İngilizce içindeki spent ne anlama geliyor?

İngilizce'deki spent kelimesinin anlamı nedir? Makale, tam anlamını, telaffuzunu ve iki dilli örneklerle birlikte spent'ün İngilizce'te nasıl kullanılacağına ilişkin talimatları açıklamaktadır.

İngilizce içindeki spent kelimesi harcanmış, harcanan, boşalmış, boşaltılmış, yorgun, bitkin, bitap, harcamak, sarfetmek, tüketmek, sarf etmek, harcamak, geçirmek, harcama, harcamak anlamına gelir. Daha fazla bilgi için lütfen aşağıdaki ayrıntılara bakın.

telaffuz dinle

spent kelimesinin anlamı

harcanmış, harcanan

adjective (money expended) (para)

(sıfat: Varlıkların ve kavramların (isimlerin) niteliklerini, sayılarını, ölçülerini belirtir.)
When Janet looked at what she'd bought over the past month, she had to admit the amount spent was an awful lot.

boşalmış, boşaltılmış

adjective (empty)

(sıfat: Varlıkların ve kavramların (isimlerin) niteliklerini, sayılarını, ölçülerini belirtir.)
John poured the last of the wine and put the spent bottle in the recycling bin.

yorgun, bitkin, bitap

adjective (physically exhausted)

(sıfat: Varlıkların ve kavramların (isimlerin) niteliklerini, sayılarını, ölçülerini belirtir.)
Amanda was spent after her run.

harcamak, sarfetmek, tüketmek

transitive verb (disburse money) (para, vb.)

(geçişli fiil: Fiillin belirttiği hareket ya da olay nesne üzerinde gerçekleşiyorsa yani bir nesneyi etkiliyorsa bu geçişli fiildir (örnek: "çocuk yemeğini yedi").)
The government is going to spend this money on projects.
Hükümet, bu parayı projeler için harcayacak.

sarf etmek, harcamak

transitive verb (effort: use) (emek, çaba)

(geçişli fiil: Fiillin belirttiği hareket ya da olay nesne üzerinde gerçekleşiyorsa yani bir nesneyi etkiliyorsa bu geçişli fiildir (örnek: "çocuk yemeğini yedi").)
You shouldn't spend so much effort on his projects.
Onun projeleri için bu kadar çok emek harcamamalısın (or: sarf etmemelisin).

geçirmek

transitive verb (pass time) (zaman, vakit)

(geçişli fiil: Fiillin belirttiği hareket ya da olay nesne üzerinde gerçekleşiyorsa yani bir nesneyi etkiliyorsa bu geçişli fiildir (örnek: "çocuk yemeğini yedi").)
I'm going to spend the day with my family.
Bütün günü ailemle birlikte geçireceğim.

harcama

noun (informal (money spent)

(isim: Canlı cansız bütün varlıkları ve kavramları ifade eder.)
His last big spend was on a tux. This year's spend on office supplies was twice that of last year.

harcamak

intransitive verb (spend money) (para, vb.)

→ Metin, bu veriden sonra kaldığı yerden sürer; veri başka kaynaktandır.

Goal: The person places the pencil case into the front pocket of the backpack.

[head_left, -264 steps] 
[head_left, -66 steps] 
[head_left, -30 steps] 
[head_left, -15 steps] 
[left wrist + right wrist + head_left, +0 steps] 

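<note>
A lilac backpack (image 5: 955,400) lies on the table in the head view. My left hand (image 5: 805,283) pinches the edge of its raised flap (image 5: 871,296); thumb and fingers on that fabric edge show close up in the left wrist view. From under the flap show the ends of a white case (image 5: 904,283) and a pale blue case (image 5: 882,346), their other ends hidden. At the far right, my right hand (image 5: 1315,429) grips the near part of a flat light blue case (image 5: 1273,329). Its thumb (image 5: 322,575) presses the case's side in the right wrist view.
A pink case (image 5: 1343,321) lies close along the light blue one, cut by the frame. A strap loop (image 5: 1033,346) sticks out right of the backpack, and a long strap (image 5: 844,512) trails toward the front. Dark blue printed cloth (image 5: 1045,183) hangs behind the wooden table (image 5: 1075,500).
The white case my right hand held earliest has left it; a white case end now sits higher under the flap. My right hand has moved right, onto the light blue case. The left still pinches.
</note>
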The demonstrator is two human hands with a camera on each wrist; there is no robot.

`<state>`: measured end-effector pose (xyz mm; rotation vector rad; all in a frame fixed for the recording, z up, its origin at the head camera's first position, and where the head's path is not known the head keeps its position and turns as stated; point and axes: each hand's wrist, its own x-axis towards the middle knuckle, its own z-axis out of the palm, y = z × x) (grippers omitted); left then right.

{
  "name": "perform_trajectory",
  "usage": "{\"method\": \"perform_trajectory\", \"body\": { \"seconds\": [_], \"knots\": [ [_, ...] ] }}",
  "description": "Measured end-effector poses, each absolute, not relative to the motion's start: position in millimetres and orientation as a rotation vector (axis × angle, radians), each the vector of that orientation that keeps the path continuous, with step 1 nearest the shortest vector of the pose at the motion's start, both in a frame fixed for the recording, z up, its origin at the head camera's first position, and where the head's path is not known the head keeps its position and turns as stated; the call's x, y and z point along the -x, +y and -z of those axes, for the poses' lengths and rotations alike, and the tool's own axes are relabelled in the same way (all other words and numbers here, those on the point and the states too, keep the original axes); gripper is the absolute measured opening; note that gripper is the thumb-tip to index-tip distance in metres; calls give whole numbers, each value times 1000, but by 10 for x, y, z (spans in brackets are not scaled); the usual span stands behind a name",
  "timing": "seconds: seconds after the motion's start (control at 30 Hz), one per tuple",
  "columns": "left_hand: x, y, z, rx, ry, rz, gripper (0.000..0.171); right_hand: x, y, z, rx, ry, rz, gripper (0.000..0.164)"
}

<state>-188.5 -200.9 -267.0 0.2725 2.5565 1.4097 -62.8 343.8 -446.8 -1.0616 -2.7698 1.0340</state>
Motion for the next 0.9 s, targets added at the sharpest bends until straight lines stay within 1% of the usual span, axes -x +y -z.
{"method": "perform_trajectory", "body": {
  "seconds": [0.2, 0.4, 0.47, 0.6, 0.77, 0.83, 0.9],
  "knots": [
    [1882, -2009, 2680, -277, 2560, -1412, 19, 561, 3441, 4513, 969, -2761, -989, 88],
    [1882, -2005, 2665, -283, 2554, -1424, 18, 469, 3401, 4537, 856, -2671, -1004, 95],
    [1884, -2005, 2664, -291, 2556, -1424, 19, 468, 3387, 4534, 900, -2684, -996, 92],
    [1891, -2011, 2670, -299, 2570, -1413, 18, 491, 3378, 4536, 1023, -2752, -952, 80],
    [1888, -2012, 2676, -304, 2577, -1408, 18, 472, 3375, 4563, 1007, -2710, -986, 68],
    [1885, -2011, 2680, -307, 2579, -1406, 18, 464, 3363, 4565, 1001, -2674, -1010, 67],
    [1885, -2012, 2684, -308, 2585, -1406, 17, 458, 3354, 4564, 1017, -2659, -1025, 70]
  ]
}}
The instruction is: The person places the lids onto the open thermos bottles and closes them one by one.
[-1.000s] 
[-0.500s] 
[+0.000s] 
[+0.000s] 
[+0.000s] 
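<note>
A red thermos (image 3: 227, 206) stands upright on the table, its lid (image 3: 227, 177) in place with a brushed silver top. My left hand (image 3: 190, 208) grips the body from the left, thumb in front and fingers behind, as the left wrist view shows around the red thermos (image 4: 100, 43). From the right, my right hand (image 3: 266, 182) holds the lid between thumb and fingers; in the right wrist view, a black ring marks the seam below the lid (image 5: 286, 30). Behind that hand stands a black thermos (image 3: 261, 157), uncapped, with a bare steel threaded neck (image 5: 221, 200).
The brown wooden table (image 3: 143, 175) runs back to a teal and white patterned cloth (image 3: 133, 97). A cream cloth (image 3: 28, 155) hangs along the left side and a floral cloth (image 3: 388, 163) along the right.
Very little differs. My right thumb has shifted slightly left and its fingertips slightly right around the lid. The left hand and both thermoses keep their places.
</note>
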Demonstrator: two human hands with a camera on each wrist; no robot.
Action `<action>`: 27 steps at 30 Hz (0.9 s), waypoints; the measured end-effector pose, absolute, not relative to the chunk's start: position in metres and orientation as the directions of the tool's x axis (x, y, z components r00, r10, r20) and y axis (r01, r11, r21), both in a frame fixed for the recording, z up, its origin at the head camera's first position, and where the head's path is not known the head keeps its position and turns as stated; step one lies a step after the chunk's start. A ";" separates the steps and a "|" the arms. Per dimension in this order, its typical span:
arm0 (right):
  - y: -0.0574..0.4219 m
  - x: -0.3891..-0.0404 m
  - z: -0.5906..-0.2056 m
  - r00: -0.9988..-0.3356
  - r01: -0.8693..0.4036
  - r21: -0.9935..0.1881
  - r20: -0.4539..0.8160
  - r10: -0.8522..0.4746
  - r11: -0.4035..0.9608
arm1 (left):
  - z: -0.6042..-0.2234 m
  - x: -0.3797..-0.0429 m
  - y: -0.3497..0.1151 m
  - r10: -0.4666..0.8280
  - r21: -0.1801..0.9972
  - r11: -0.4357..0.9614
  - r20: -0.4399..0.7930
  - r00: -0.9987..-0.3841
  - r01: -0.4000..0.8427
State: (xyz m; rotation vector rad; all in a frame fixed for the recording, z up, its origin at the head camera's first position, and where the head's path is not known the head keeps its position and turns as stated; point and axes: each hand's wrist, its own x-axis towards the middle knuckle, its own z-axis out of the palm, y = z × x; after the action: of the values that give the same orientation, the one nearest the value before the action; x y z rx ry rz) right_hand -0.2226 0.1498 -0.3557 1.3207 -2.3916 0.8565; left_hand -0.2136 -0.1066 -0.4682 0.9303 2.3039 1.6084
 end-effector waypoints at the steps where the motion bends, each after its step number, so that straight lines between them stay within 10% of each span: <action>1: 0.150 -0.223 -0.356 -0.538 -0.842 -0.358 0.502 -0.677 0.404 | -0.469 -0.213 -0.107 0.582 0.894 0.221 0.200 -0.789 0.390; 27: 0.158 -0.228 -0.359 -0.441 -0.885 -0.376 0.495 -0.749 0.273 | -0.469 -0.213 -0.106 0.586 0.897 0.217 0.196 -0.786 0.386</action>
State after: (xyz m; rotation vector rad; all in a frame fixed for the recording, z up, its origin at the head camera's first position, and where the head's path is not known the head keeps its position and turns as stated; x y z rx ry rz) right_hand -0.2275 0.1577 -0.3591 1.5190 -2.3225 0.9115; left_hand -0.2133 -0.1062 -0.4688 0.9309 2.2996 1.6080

(fiil: Varlıkların ve kavramların (isimlerin) yapmış oldukları hareketleri, içinde bulundukları durumları, etkilendikleri işleri ifade eder.)
You should stop spending and start saving.

İngilizce öğrenelim

Artık spent'ün İngilizce içindeki anlamı hakkında daha fazla bilgi sahibi olduğunuza göre, seçilen örnekler aracılığıyla bunların nasıl kullanılacağını ve nasıl yapılacağını öğrenebilirsiniz. onları okuyun. Ve önerdiğimiz ilgili kelimeleri öğrenmeyi unutmayın. Web sitemiz sürekli olarak yeni kelimeler ve yeni örneklerle güncellenmektedir, böylece bilmediğiniz diğer kelimelerin anlamlarını İngilizce içinde arayabilirsiniz.

İngilizce hakkında bilginiz var mı

İngilizce, İngiltere'ye göç eden ve 1400 yılı aşkın bir süre içinde gelişen Germen kabilelerinden gelmektedir. İngilizce, Çince ve İspanyolca'dan sonra dünyada en çok konuşulan üçüncü dildir. En çok öğrenilen ikinci dildir. ve yaklaşık 60 egemen ülkenin resmi dilidir.Bu dil, ikinci ve yabancı dil olarak anadili konuşanlardan daha fazla sayıda konuşmacıya sahiptir.İngilizce aynı zamanda Birleşmiş Milletler, Avrupa Birliği ve diğer birçok uluslararası kuruluşun ortak resmi dilidir. ve bölgesel organizasyonlar. Günümüzde dünyanın her yerindeki İngilizce konuşanlar nispeten kolaylıkla iletişim kurabiliyor.